GÖKHAN GÜNAYDIN- DTÖ, dün olduğu gibi bugün de dünya tarımını liberalize etmeye çalışıyor. Az gelişmiş ve gelişmekte olan ülkelerin iç destekleri azaltma, gümrüklerini indirme ve ihracat desteğini indirmek için verdikleri taahhüt süresi 2004 yılı sonunda bitiyor. DTÖ de 2005’ten sonra uygulanacak yeni indirim sürecini başlatmak için proje hazırlıyor. Bu Meksika’nın Cancun kentindeki toplantıda başlatılmak istenmişti. Ancak başta Afrika ülkeleri olmak üzere Hindistan, Malezya, Brezilya gibi ülkeler Amerika ve Avrupa’ya dur dediler. Ancak bunun az gelişmiş ve gelişmekte olan ülkeler için bir zafer olmadığının uyarısını biz yapmıştık. Nitekim şimdi bazı tavizler veriliyormuş gibi gösterilip, bizim gibi ülkelerin tarımını yok etmeye yarayacak yeni bir anlaşmanın eşiğine gelmiş bulunuyoruz.

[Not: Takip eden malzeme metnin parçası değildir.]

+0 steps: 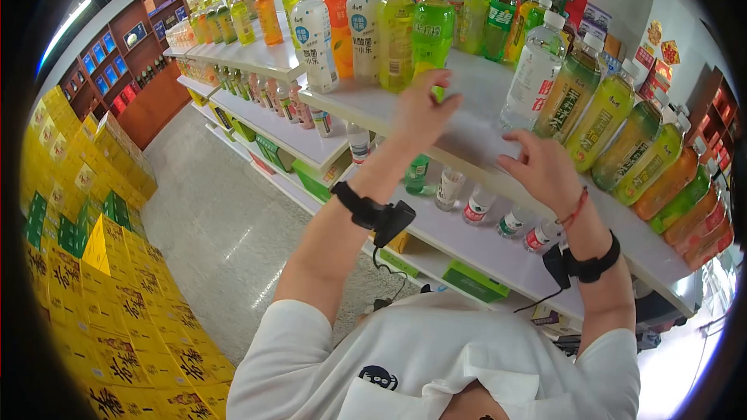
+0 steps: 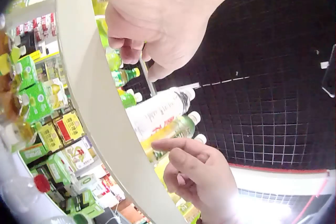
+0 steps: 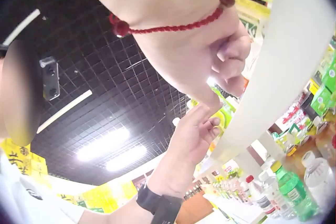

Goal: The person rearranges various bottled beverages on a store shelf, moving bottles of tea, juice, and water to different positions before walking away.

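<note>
My left hand is just in front of a bright green bottle on the top shelf; its fingers are loosely bent and hold nothing. The bottle's lower part is partly hidden behind the fingertips. To the left of it stand a yellow-green bottle and white bottles with blue labels. My right hand, fingers slightly curled around nothing, is over the shelf's front edge. Close beyond it stands a transparent bottle with pink lettering, which also shows in the left wrist view as a white-labelled bottle.
Green tea bottles and other drinks line the shelf on the right. Small bottles stand on the shelf below, with green boxes lower down. Stacked yellow cartons flank the aisle floor on the left.
</note>
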The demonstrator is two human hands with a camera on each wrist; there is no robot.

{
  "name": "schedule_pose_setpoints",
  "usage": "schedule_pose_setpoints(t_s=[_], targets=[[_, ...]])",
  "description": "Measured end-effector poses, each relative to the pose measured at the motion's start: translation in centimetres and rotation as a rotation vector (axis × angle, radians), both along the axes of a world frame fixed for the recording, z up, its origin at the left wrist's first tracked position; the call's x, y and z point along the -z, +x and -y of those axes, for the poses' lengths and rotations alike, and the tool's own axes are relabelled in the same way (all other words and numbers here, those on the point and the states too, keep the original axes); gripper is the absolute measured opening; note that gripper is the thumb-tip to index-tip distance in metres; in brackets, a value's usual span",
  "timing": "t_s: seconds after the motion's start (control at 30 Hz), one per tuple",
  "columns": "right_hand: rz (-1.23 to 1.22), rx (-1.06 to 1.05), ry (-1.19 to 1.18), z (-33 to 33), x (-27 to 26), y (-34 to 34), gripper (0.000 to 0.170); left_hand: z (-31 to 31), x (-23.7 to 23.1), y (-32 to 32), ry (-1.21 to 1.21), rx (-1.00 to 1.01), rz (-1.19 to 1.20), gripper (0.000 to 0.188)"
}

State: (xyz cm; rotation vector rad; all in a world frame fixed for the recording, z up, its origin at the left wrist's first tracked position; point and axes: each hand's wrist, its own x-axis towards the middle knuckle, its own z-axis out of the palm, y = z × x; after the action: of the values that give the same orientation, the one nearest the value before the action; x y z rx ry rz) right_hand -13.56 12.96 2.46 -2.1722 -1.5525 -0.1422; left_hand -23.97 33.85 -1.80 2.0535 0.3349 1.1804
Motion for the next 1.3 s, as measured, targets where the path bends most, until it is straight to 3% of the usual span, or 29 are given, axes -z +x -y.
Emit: schedule_pose_setpoints(t_s=[0.07, 0.17, 0.27, 0.4, 0.47, 0.77, 0.9, 0.97, 1.1, 1.17, 1.3], targets=[[-0.062, -0.052, 0.03, -2.2, -0.7, -0.7, 0.046, -2.5, 0.0, -1.5, 0.005, -0.101, 0.034, 0.036], [-0.047, -0.028, 0.045, -7.2, -0.5, -0.2, 0.056, -5.7, -0.1, -3.6, -0.051, -0.088, 0.131, 0.027], [-0.074, 0.023, 0.156, -12.0, -0.2, -0.8, 0.067, -8.2, -0.2, -5.1, -0.005, -0.075, 0.07, 0.023], [-0.106, 0.17, 0.164, -17.1, 0.3, -0.5, 0.077, -10.3, -0.2, -6.1, 0.045, 0.024, -0.056, 0.027], [-0.232, 0.248, 0.163, -18.2, 0.4, -0.5, 0.083, -10.4, -0.7, -6.7, 0.052, 0.109, -0.124, 0.032], [-0.17, 0.347, 0.153, -17.9, 0.8, -0.7, 0.066, -10.6, 0.7, -3.8, 0.456, 0.132, -0.23, 0.058], [-0.135, 0.36, 0.155, -16.7, 1.3, 0.3, 0.063, -9.3, 0.1, -2.1, 0.402, 0.126, -0.281, 0.055], [-0.084, 0.362, 0.158, -16.1, 1.7, 0.9, 0.063, -8.7, -0.5, -1.1, 0.358, 0.253, -0.297, 0.048], [-0.094, 0.431, 0.109, -14.4, 0.6, -0.8, 0.055, -7.8, -1.1, 1.0, 0.337, 0.217, -0.373, 0.044], [0.034, 0.418, 0.099, -13.4, 0.9, -0.8, 0.049, -7.5, -1.3, 1.6, 0.311, 0.18, -0.477, 0.046], [0.128, 0.375, 0.061, -9.9, 0.9, -2.8, 0.042, -7.1, -0.9, 2.7, 0.286, 0.222, -0.42, 0.045]])
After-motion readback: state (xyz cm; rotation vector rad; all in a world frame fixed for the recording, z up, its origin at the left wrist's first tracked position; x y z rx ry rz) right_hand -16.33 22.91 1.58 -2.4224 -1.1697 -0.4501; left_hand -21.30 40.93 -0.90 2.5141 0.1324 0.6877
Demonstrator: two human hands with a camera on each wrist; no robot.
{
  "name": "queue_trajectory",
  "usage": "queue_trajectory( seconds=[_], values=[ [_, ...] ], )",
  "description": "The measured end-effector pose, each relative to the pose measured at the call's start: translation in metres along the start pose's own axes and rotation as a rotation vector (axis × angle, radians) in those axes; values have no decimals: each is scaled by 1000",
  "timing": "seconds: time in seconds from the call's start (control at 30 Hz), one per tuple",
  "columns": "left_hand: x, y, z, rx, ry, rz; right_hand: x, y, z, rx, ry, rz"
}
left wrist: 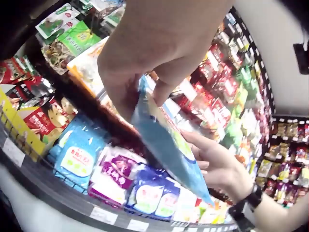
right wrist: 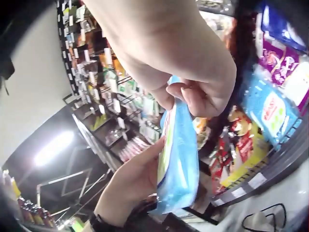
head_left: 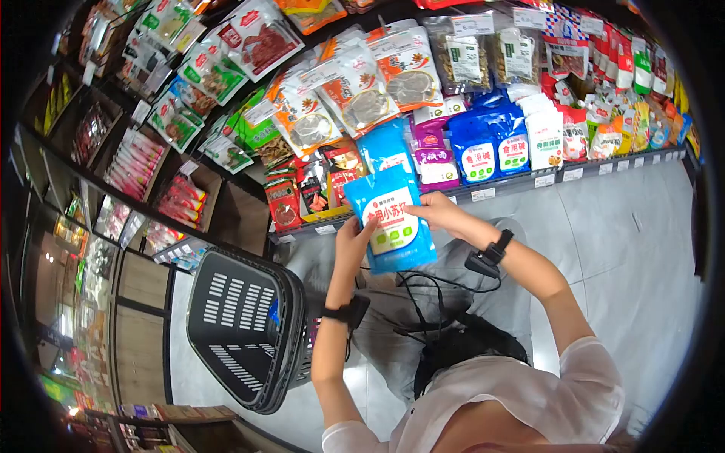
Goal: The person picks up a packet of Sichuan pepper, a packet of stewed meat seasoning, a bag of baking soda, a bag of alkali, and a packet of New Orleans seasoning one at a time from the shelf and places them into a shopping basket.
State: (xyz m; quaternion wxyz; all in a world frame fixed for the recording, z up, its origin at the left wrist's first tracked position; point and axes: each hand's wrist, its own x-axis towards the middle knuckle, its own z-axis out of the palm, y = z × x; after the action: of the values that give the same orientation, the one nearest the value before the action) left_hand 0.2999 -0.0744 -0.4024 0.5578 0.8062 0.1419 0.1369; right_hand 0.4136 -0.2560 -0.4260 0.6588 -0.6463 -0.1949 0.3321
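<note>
A blue bag of baking soda (head_left: 393,245) is held up in front of the shelf, its white printed label facing the person. My left hand (head_left: 353,243) grips its left edge with the thumb on the front. At the right edge, my right hand (head_left: 447,214) pinches the bag between thumb and fingers. In the right wrist view the bag (right wrist: 181,159) appears nearly edge-on, with the right hand (right wrist: 193,72) at its top. Behind it on the shelf sits a similar blue bag (head_left: 382,145), beside a purple-and-white bag (head_left: 436,164).
Dark blue bags (head_left: 476,147) and white bags (head_left: 544,136) line the low shelf to the right. A dark grey shopping basket (head_left: 242,325) stands at the person's left. Black cables (head_left: 411,298) hang over the lap. Side shelves (head_left: 124,189) hold more packets.
</note>
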Motion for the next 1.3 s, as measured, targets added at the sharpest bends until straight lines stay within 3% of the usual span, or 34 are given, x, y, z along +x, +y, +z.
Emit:
queue_trajectory(
  seconds=[0.1, 0.17, 0.27, 0.37, 0.43, 0.47, 0.57, 0.63, 0.67, 0.73, 0.77, 0.8, 0.83, 0.9, 0.97, 1.03, 1.13, 1.27, 1.3],
  values=[
    [-43, 7, -32, -123, 33, -1, -26, -36, 15, -27, -237, -68],
    [-88, 77, -46, -124, 66, -86, -54, -76, 37, -42, -320, -121],
    [-127, 112, -87, -222, 137, 28, -68, -106, 77, -64, -397, -220],
    [-157, 134, -131, -215, 305, 199, -73, -134, 126, -230, -418, -436],
    [-162, 140, -173, -139, 424, 241, -64, -149, 167, -285, -436, -705],
    [-161, 145, -194, -148, 405, 274, -68, -164, 193, -58, -502, -844],
    [-153, 139, -259, -193, 425, 312, -42, -182, 264, -126, -477, -940],
    [-150, 119, -297, -233, 467, 239, -10, -182, 312, -217, -490, -927],
    [-150, 105, -313, -231, 472, 201, 3, -180, 333, -252, -470, -829],
    [-148, 68, -345, -257, 465, 114, 18, -168, 363, -111, -464, -782],
    [-149, 46, -360, -285, 458, 59, 43, -147, 393, -151, -338, -873],
    [-149, 23, -376, -296, 468, 4, 51, -137, 408, -123, -394, -685],
    [-148, 0, -391, -306, 481, -49, 71, -122, 432, -238, -351, -696],
    [-146, -42, -412, -504, 487, -160, 90, -114, 454, -297, -428, -516],
    [-143, -49, -401, -599, 473, -236, 94, -109, 464, -276, -397, -426],
    [-137, -90, -427, -712, 390, -311, 103, -97, 475, -319, -421, -367],
    [-141, -110, -429, -650, 520, -371, 128, -58, 493, -325, -424, -376],
    [-139, -140, -428, -565, 467, -591, 136, -26, 480, -258, -540, 38],
    [-137, -144, -426, -524, 436, -646, 142, -20, 484, -321, -520, -2]
  ],
)
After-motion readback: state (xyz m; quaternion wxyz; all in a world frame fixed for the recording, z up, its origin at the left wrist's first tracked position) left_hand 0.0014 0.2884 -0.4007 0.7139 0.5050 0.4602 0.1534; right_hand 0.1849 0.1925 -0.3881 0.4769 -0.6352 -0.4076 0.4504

AYDINLIK- DTÖ’nün gündemindeki 50 maddelik yeni anlaşma neler içeriyor?

GÜNAYDIN- Bu anlaşma temelde üç ana başlıkta hüküm sevkediyor. Birincisi, iç destekler daha da aşağı çekilecek. Uruguay Turu Anlaşması, üreticisine tarımsal katma değerin yüzde 10’undan daha az destek veren ülkeleri destek indiriminden muaf tutuyordu. Şimdi ABD ve AB bu desteğin daha da aşağılara çekilmesi için bizim gibi ülkelere baskı kurdu.
İkincisi, gümrüklerin bant şeklinde, kademeli olarak indirilmesini öngörüyor. Bizim gibi ülkeler zaten bütçe olanaklarından dolayı tarımını yeterince destekleyip geliştiremedikleri için iç pazarlarını sadece gümrükleriyle koruyabiliyordu. Ürün bazında bakacak olursak, şu anda hayvansal ürünlere yüzde 227, hububata yüzde 180, çaya ve muza yüzde 150 gümrük uygulayabiliyoruz. Gümrük duvarlarımızın indirilmesiyle, tahminen Eylül ayına kadar bu ürünleri üreten Türk çiftçisini koruyamaz hale geleceğiz.
Tarım Bakanı, zaten gümrüklerimiz indirdik diyor. Bu kara bir mizah, bakan tarımı çöküş noktasına getirdiklerini bir anlamda itiraf da ediyor.

DTÖ, TÜRKİYE’Yİ SİLİNDİR
 GİBİ EZER

Türkiye’nin kendi içinde de yapması gerekenler var. Dünya tarımı liberalizasyona doğru sürüklenirken, Türkiye buna direnebilmek için kendi tarımını güçlendirmeli. Yüksek maliyet ve düşük verim ve plansızlık sorununu ortadan kaldırmalı. Bu nedenle üreticisini desteklemeli. Eğer böyle giderse Türkiye en fazla 50 yıl daha beslenebilir. Bu suçu da asla çiftçiye atamazlar, tek suçlu ülkeyi yönetenlerdir. Eğer bütçenizi iç ve dış borç faizi ödemeye odaklarsanız, ekonominin can damarı olan Tekel’i, şeker fabrikalarını, Tüpraş’ı yok pahasına elden çıkarırsanız, Türkiye’yi hiç de iyi bir gelecek beklemez. DTÖ anlaşması da Türkiye’nin üzerinden silindir gibi geçer.